Linear Regression Example

import pymc as pm
import arviz as az

def bayesian_regression(X, y, feature_names=None):
    """
    Fit a Bayesian linear regression model using PyMC.

    Args:
        X: Feature matrix (n_samples, n_features)
        y: Response variable (n_samples,)
        feature_names: List of feature names
    """
    n_features = X.shape[1]
    if feature_names is None:
        feature_names = [f'x{i}' for i in range(n_features)]

    with pm.Model() as model:
        # Priors
        intercept = pm.Normal('intercept', mu=0, sigma=10)
        betas = pm.Normal('betas', mu=0, sigma=2.5, shape=n_features)
        sigma = pm.HalfCauchy('sigma', beta=2.5)
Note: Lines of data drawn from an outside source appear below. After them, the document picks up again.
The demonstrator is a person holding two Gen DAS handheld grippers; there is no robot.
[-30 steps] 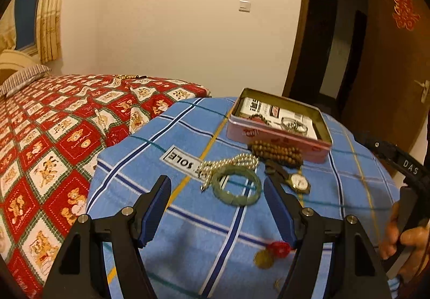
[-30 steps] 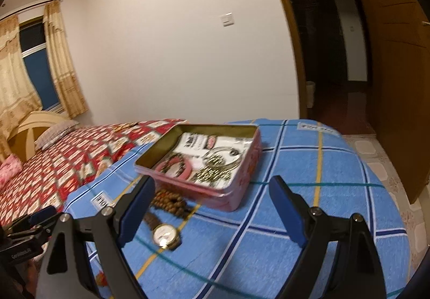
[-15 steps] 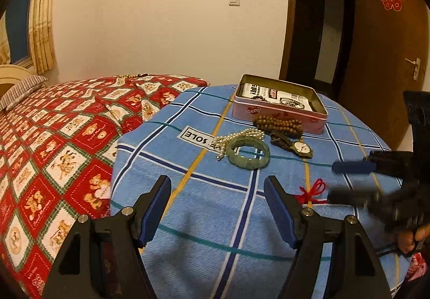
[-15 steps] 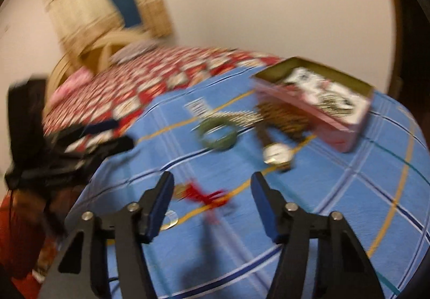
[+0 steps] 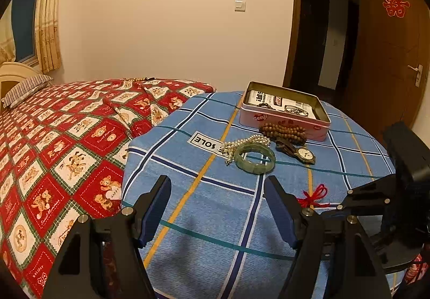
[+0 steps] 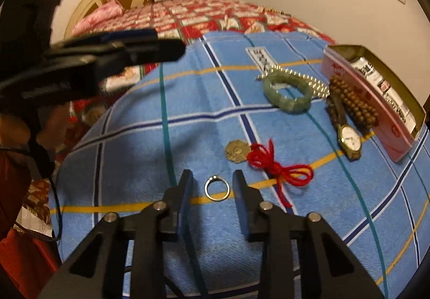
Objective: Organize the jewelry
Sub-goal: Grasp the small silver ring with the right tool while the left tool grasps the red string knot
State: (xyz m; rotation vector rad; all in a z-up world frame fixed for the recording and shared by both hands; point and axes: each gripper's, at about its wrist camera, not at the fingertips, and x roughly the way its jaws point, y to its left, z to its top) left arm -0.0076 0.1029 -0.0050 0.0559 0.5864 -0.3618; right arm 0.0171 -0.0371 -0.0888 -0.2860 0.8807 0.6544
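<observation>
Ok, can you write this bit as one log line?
step: ring pickup | right tongs: open around ring | left tongs: open, empty | tin: open

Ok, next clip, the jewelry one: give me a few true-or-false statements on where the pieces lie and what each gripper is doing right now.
1. The right gripper straddles the ring with its jaws open. True.
2. The green bangle is inside the tin. False: it lies on the blue cloth, outside the tin, beside the pearl strand.
3. The watch lies on the cloth near the wooden beads. True.
4. The left gripper holds the red cord charm. False: it is open and empty above the cloth; the charm lies on the cloth.
5. The tin's lid is shut. False: the tin is open, with items inside.
</observation>
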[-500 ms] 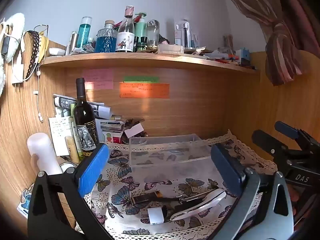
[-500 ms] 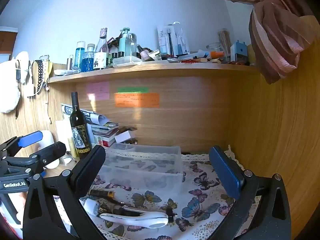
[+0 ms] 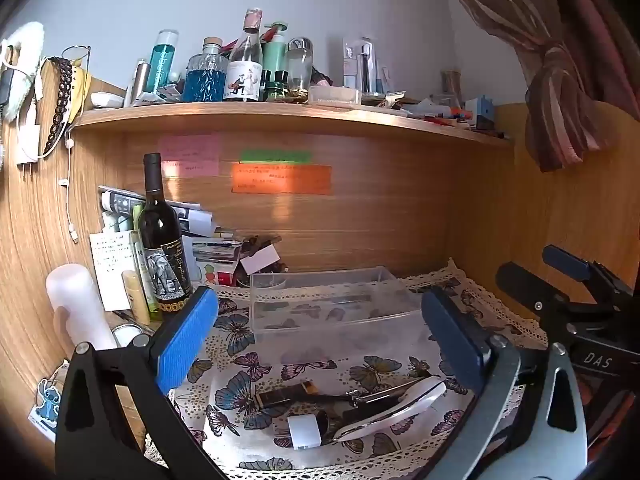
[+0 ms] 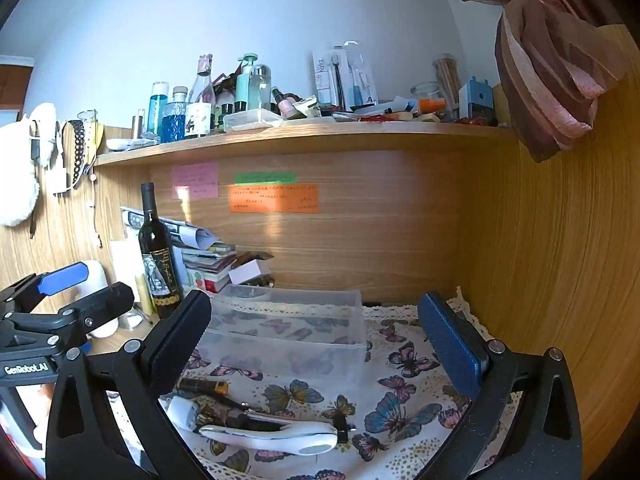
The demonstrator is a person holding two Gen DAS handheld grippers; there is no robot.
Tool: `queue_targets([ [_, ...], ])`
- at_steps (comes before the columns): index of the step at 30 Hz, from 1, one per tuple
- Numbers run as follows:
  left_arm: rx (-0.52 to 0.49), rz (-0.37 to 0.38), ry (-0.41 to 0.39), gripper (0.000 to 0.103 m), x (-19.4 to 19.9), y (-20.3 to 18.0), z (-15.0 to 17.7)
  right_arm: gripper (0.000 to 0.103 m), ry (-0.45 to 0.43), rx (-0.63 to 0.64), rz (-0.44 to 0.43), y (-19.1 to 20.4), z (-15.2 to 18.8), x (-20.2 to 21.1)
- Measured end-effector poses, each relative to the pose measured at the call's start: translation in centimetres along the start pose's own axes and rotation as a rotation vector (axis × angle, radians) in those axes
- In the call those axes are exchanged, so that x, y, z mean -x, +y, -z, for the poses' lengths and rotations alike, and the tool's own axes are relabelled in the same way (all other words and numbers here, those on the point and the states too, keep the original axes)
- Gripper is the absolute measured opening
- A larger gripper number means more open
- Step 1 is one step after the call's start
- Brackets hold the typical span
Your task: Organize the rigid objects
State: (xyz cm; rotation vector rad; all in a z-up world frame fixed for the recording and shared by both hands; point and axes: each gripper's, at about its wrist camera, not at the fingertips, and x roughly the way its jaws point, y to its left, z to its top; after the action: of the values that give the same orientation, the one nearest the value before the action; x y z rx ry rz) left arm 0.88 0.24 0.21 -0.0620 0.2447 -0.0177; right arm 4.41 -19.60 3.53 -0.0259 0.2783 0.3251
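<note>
A clear plastic bin stands empty on the butterfly cloth; it also shows in the right wrist view. In front of it lies a small pile: a white-handled tool, a dark tube with a gold band and a small white-capped item. My left gripper is open and empty above the pile. My right gripper is open and empty, over the cloth right of the pile.
A dark wine bottle, a white bottle and stacked papers and books crowd the back left. A loaded shelf runs overhead. Wooden walls close the back and the right side.
</note>
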Motion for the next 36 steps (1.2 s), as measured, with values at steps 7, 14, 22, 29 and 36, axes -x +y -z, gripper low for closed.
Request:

        # Linear predictor
        mu = intercept + pm.math.dot(X, betas)

        # Likelihood
        y_obs = pm.Normal('y_obs', mu=mu, sigma=sigma, observed=y)

        # MCMC sampling
        trace = pm.sample(
            draws=2000,
            tune=1000,
            chains=4,
            cores=4,
            target_accept=0.9,
            return_inferencedata=True
        )

    return model, trace

# After fitting, analyze results:
# az.summary(trace, var_names=['intercept', 'betas', 'sigma'])
# az.plot_trace(trace)
# az.plot_forest(trace, var_names=['betas'])

Diagnostics

MCMC Convergence Checks

def check_mcmc_diagnostics(trace) -> dict:
    """
    Check MCMC convergence diagnostics.
    """
    summary = az.summary(trace)

    diagnostics = {
        'r_hat': {
            'values': summary['r_hat'].to_dict(),
            'threshold': 1.01,
            'pass': (summary['r_hat'] < 1.01).all(),
            'interpretation': 'R-hat < 1.01 indicates convergence'
        },
        'ess_bulk': {
            'min_value': summary['ess_bulk'].min(),
            'threshold': 400,
            'pass': (summary['ess_bulk'] > 400).all(),
            'interpretation': 'ESS > 400 ensures reliable posterior estimates'
        },
        'ess_tail': {
            'min_value': summary['ess_tail'].min(),
            'threshold': 400,
            'pass': (summary['ess_tail'] > 400).all(),
            'interpretation': 'Tail ESS > 400 ensures reliable credible intervals'
        }
    }

    # Overall assessment
    diagnostics['converged'] = all(
        d['pass'] for d in diagnostics.values() if 'pass' in d
    )

    return diagnostics

Model Comparison

Bayesian Model Selection

def compare_models(traces: dict) -> dict:
    """
    Compare Bayesian models using LOO-CV and WAIC.

    Args:
        traces: Dict mapping model names to InferenceData objects
    """
    comparison = az.compare(traces, ic='loo')

    return {
        'ranking': comparison.index.tolist(),
        'loo_values': comparison['loo'].to_dict(),
        'weights': comparison['weight'].to_dict(),
        'interpretation': (
            f"Best model: {comparison.index[0]} "
            f"(weight = {comparison['weight'].iloc[0]:.2f})"
        )
    }

Reporting Bayesian Results

Follow the WAMBS checklist (Depaoli & van de Schoot, 2017):

1. Priors: Report all prior distributions and justify choices
2. Convergence: Report R-hat, ESS, and trace plots (in supplement)
3. Posteriors: Report posterior mean/median, 95% credible interval (HDI preferred)
4. Sensitivity: Show results are robust to reasonable prior changes
5. Model fit: Report LOO-IC, WAIC, or posterior predictive checks

Example results sentence: "The effect of treatment on outcome was estimated at beta = 0.45, 95% HDI [0.21, 0.68], with a posterior probability of 0.99 that the effect is positive."

References

• Gelman, A., et al. (2013). Bayesian Data Analysis (3rd ed.). CRC Press.
• McElreath, R. (2020). Statistical Rethinking (2nd ed.). CRC Press.